» **Exercise instructions**: Only one stretch of the data is wanted: the line containing "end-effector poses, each", the line containing "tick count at", and every line between them, copied exactly.

::: Data block

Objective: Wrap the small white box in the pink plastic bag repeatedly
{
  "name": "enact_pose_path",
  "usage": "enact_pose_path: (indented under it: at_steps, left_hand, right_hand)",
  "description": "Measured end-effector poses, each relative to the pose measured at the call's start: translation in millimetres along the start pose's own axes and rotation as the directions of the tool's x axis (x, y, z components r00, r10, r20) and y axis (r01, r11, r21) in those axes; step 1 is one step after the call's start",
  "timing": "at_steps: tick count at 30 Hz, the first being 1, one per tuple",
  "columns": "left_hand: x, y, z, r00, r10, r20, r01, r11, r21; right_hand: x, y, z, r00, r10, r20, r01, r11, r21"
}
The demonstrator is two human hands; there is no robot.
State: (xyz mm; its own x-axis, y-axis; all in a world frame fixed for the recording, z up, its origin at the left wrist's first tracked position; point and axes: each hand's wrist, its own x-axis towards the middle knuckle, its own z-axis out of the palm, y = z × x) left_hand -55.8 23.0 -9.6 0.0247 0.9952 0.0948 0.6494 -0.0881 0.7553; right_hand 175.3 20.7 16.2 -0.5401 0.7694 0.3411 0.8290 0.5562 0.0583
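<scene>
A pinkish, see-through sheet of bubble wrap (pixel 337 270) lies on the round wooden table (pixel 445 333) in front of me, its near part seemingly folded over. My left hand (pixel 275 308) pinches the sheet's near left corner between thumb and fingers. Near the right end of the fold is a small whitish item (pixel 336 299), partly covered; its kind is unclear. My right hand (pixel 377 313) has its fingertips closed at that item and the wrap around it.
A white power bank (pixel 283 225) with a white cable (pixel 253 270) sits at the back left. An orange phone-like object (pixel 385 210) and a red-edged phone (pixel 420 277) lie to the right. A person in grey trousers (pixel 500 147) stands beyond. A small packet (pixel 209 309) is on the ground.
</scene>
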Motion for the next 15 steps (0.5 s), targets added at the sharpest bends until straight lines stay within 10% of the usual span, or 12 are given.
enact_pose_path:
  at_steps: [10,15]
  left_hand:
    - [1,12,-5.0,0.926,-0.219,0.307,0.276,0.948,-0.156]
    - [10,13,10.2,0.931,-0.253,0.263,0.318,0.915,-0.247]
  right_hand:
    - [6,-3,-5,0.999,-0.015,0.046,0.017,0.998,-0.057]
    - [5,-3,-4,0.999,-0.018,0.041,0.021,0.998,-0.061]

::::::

» **Problem solution**:
  "description": "Measured end-effector poses, each relative to the pose measured at the call's start: translation in millimetres along the start pose's own axes and rotation as the directions of the tool's x axis (x, y, z components r00, r10, r20) and y axis (r01, r11, r21) in those axes; step 1 is one step after the call's start",
  "timing": "at_steps: tick count at 30 Hz, the first being 1, one per tuple",

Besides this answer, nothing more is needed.